With HATEOAS you're supposed to return the list of available actions with the representation of your state.

Neo4j's old REST API was really good about that. See e.g. get node: https://neo4j.com/docs/rest-docs/current/#rest-api-get-node

> If it's for robots, then _maybe_ there's some value...

Nah, machine readable docs beat HATEOAS in basically any application.

The person that created HATEOAS was really not designing an API protocol. It's a general use content delivery platform and not very useful for software development.

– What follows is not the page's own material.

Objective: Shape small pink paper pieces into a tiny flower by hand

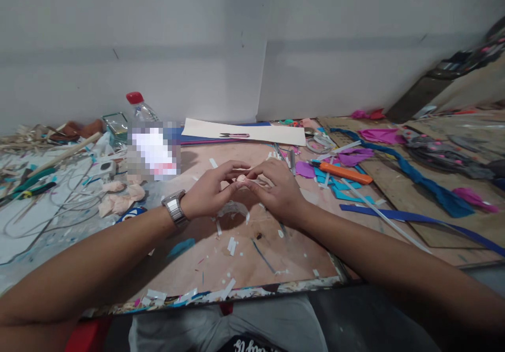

The problems do exist, and they're everywhere. People just invented all sorts of hacks and workarounds for these issues instead of thinking more carefully about them. See my posts in this thread for some examples:

https://news.ycombinator.com/item?id=44509745

LLMs also appear to have an easier time consuming it (not surprisingly.)

For most APIs that doesn’t deliver any value which can’t be gained from API docs, so it’s hard to justify. However, these days it could be very useful if you want an AI to be able to navigate your API. But MCP has the spotlight now.

And that's fine, but then you're doing RPC instead of REST and we should all be clear and honest about that.

I think you throw away a useful description of an API by lumping them all under RPC. If you tell me your API is RPC instead of REST then I'll assume that:

* If the API is available over HTTP then the only verb used is POST.

* The API is exposed on a single URL and the `method` is encoded in the body of the request.

It is true, if you say "RPC" I'm more likely to assume gRPC or something like that. If you say "REST", I'm 95% confident that it is a standard / familiar OpenAPI style json-over-http style API but will reserve a 5% probability that it is actually HATEOAS and have to deal with that. I'd say, if you are doing Roy Fielding certified REST / HATEOAS it is non-standard and you should call it out specifically by using the term "HATEOAS" to describe it.

What would it take for you to update your assumptions?

People in the real world referring to "REST" APIs, the kind that use HTTP verbs and have routes like /resource/id as RPC APIs. As it stands in the world outside of this thread nobody does that.

At some level language is outside of your control as an individual even if you think it's literally wrong--you sometimes have to choose between being 'correct' and communicating clearly.